Nous avons analysé en détail l’AVS. Les Européens travaillant en Suisse y contribuent nettement plus qu’ils n’en retirent, cela se chiffre en milliards de francs. Pour l’assurance-chômage, c’est l’inverse, mais là, le solde négatif se chiffre en millions. L’effet à long terme de la libre circulation sur les assurances sociales dépend du degré de qualification des migrants: plus ce dernier est élevé, plus il est positif.

Ne parviendrait-on pas à un bilan égal, voire meilleur, avec un système de contingents comme le demande l’initiative?
La Suisse a déjà expérimenté un tel système dans les années soixante. Je rappelle que malgré les contingents, l’immigration était alors plus forte qu’aujourd’hui. Celui qui croit que l’initiative va automatiquement freiner l’arrivée d’étrangers se trompe. Elle est muette sur tous les points essentiels. Qui fixera le nombre maximal d’étrangers, et comment définira-t-on ce plafond? L’initiative évoque «les intérêts économiques globaux de la Suisse» mais lesquels: ceux des pharmas, des banques, des paysans? Comment découpera-t-on les contingents: par cantons, par branches économiques? Imaginez la bureaucratie que représente ce processus à renouveler chaque année. Pour appliquer la «préférence nationale» exigée par l’initiative, l’employeur devra prouver pour chaque contrat qu’il n’a trouvé aucun Suisse. Imaginez l’incertitude qui en découle et le surcroît de travail, en particulier pour les PME. C’est pour ces raisons que toutes les associations économiques, paysans compris, s’y opposent.

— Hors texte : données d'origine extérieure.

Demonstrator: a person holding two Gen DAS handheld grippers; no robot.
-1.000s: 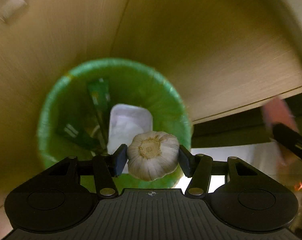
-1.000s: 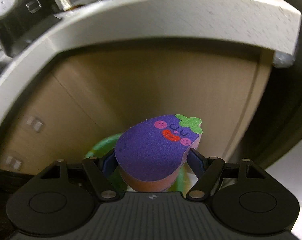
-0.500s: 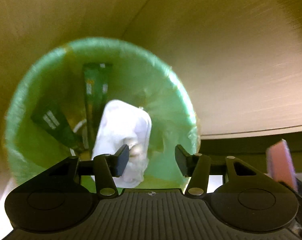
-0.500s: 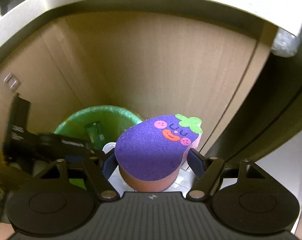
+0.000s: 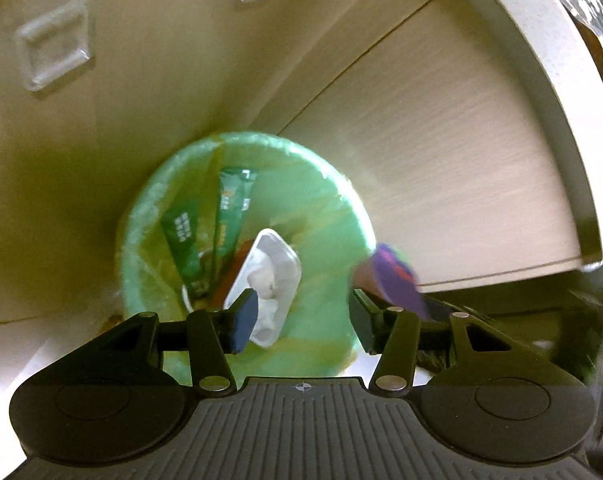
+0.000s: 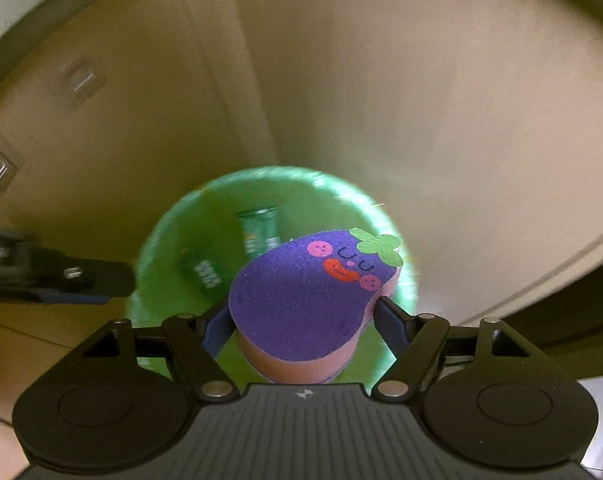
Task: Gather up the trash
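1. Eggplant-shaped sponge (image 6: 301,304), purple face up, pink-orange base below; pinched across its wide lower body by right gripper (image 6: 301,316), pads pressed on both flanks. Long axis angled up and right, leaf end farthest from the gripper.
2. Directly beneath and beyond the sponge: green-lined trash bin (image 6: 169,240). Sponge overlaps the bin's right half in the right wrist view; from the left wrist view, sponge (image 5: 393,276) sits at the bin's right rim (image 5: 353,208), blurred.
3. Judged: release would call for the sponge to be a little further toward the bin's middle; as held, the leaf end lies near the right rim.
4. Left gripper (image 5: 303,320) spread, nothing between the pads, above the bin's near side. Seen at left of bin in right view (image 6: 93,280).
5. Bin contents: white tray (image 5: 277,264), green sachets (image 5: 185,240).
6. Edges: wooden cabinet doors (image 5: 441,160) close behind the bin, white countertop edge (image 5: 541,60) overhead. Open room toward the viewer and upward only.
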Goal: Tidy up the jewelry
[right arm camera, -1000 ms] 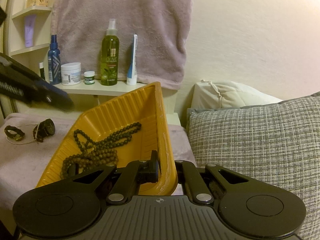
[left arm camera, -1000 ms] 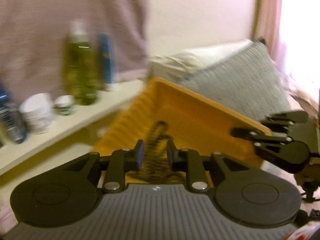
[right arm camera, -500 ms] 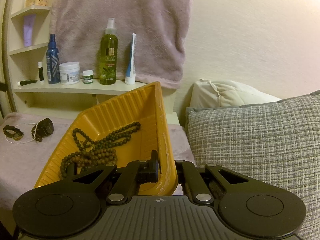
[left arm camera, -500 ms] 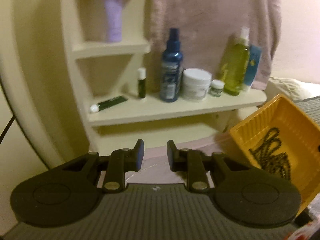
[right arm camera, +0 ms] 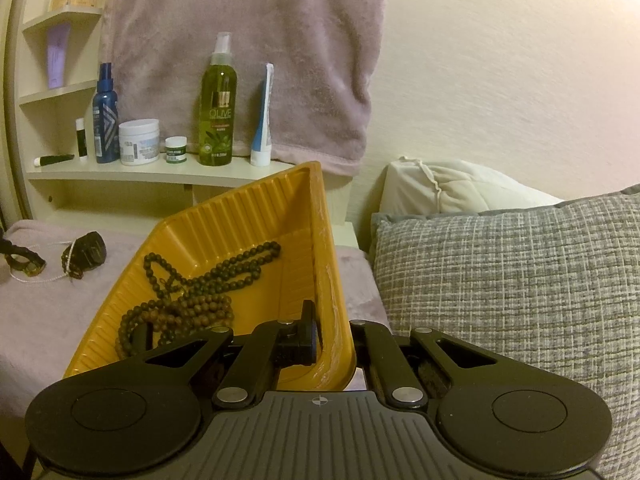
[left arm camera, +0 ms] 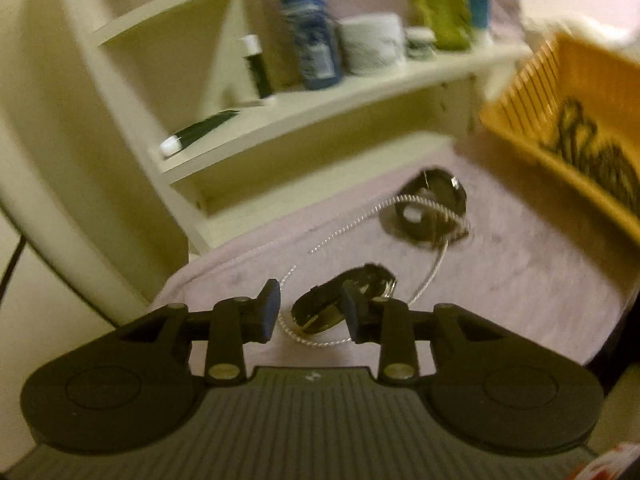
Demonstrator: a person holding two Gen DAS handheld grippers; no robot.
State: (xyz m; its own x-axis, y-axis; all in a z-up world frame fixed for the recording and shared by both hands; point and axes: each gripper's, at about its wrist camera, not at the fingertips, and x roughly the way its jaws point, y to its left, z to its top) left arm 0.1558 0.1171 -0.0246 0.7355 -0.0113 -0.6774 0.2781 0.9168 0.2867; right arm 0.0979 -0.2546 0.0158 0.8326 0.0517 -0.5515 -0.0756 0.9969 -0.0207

Si l’initiative «Contre l’immigration de masse» est acceptée, que se passera-t-il?
La Suisse devra fixer des contingents annuels pour toutes les catégories d’étrangers, requérants d’asile compris. L’initiative ne précisant rien, il faut souhaiter bonne chance à ceux qui auront à régler tous les points que j’évoquais à l’instant. On me demande souvent: et que fera l’UE? Je ne fais pas de spéculations. La question pour moi, c’est ce que nous ferons. L’initiative demande que le Conseil fédéral renégocie avec l’UE, il s’y attellera.

Avec quelles chances de succès?
Le système des contingents est incompatible avec la libre circulation des personnes, qui est une des quatre grandes libertés de l’UE. On ne parle pas de détails, mais de valeurs fondamentales. Le résultat des négociations relève de la pure spéculation. La seule certitude, puisque cela figure noir sur blanc, est que si l’accord sur la libre circulation doit être résilié, les Accords bilatéraux I le seront automatiquement dans un délai de six mois. Quant à la possibilité de négocier une exception pour la Suisse, elle suppose que chacun des 28 membres de l’UE l’approuve. Je laisse les citoyens juger du réalisme de cette hypothèse.